#### [Exercise requirements]
Output the whole listing exactly, except for the pictures in it.

#### [Data excerpt]
══════

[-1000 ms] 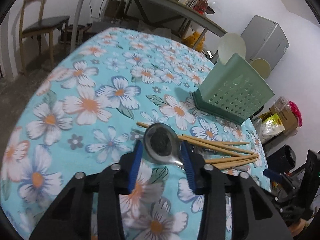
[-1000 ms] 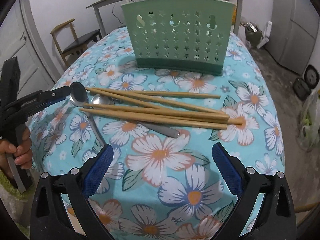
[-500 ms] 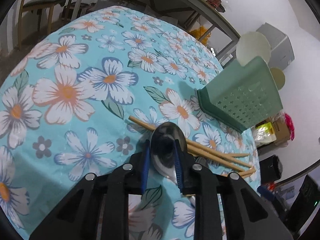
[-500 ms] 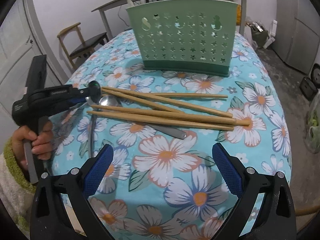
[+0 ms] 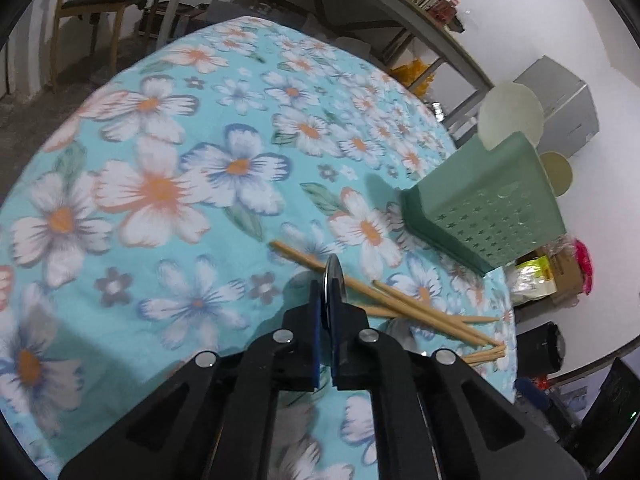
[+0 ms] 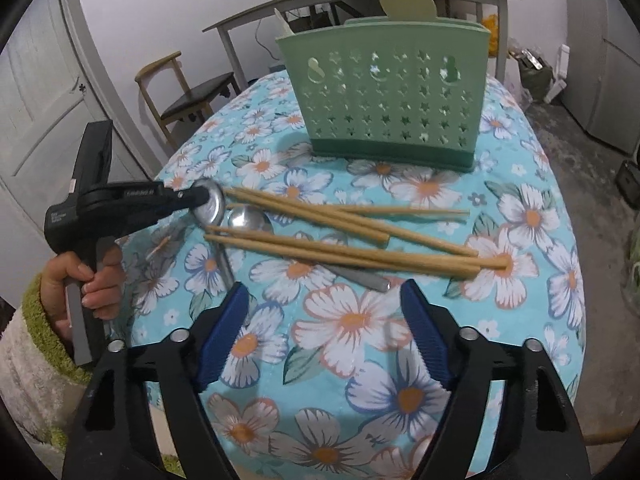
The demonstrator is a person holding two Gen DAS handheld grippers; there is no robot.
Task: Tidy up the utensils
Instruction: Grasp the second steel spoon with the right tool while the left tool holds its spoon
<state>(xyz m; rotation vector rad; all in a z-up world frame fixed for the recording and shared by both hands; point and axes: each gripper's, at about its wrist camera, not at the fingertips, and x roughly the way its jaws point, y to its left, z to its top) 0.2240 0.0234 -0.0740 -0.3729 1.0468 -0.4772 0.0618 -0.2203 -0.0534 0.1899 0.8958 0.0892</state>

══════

#### [Written solution]
[-1000 ms] 
[-1000 ms] 
[-500 ms] 
[-500 ms] 
[+0 ms] 
[+0 ms] 
The demonstrator is a person holding two Gen DAS handheld grippers; there is no robot.
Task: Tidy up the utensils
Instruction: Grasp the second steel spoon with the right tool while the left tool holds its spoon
<state>(xyz m; rotation vector rad; all in a z-up world frame fixed for the recording and shared by both hands; point and axes: each gripper's, at about its wrist camera, not at the fingertips, and x roughly the way its jaws point, y to its left, z to its top) 0.2240 0.0234 -0.0740 -0.3729 1.0468 -0.4772 0.0618 -0.2203 -0.0534 0.1899 0.8958 0.0892</state>

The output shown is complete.